Top of INPUT DATA

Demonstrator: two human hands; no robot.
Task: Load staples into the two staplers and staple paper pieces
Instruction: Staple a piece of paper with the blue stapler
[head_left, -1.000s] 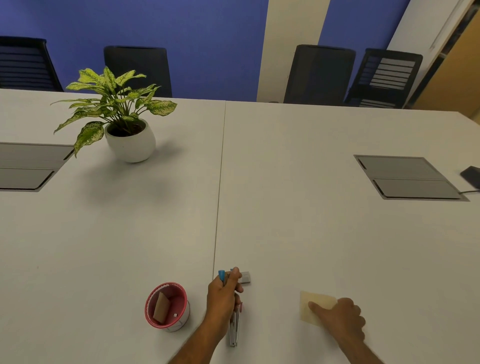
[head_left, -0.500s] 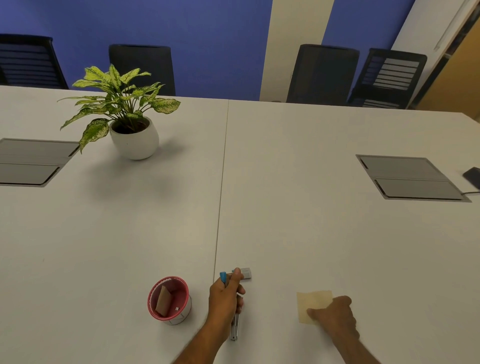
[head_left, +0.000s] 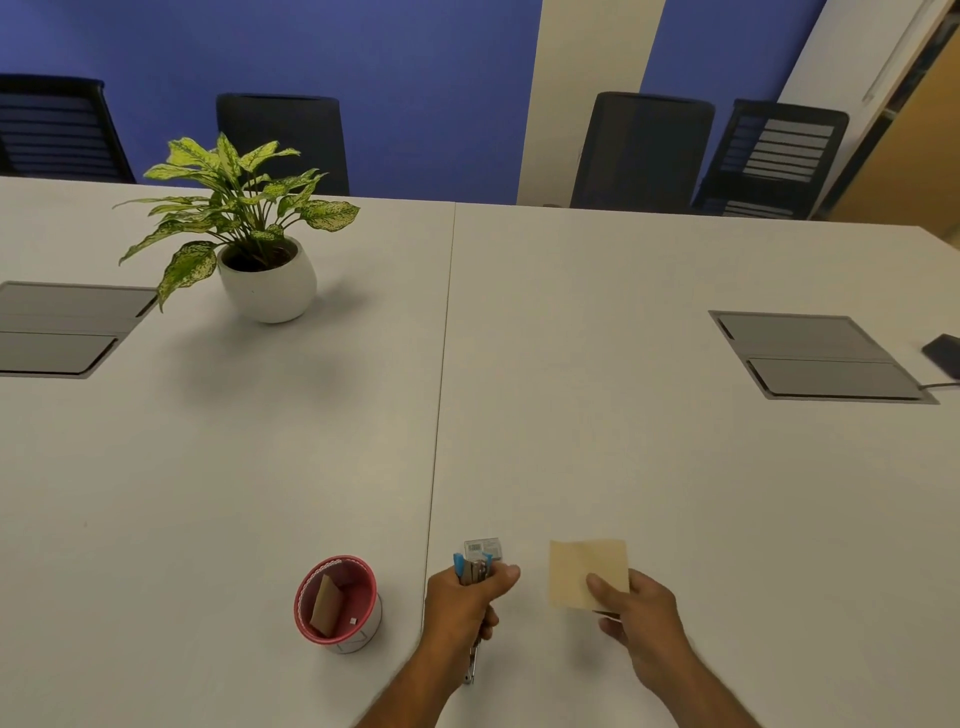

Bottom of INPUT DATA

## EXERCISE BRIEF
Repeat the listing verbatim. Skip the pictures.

## RESULT FOR THIS TASK
Demonstrator: two human hands; no robot.
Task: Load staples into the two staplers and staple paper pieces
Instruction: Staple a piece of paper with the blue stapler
[head_left, -1.000s] 
[head_left, -0.500s] 
[head_left, +0.000s] 

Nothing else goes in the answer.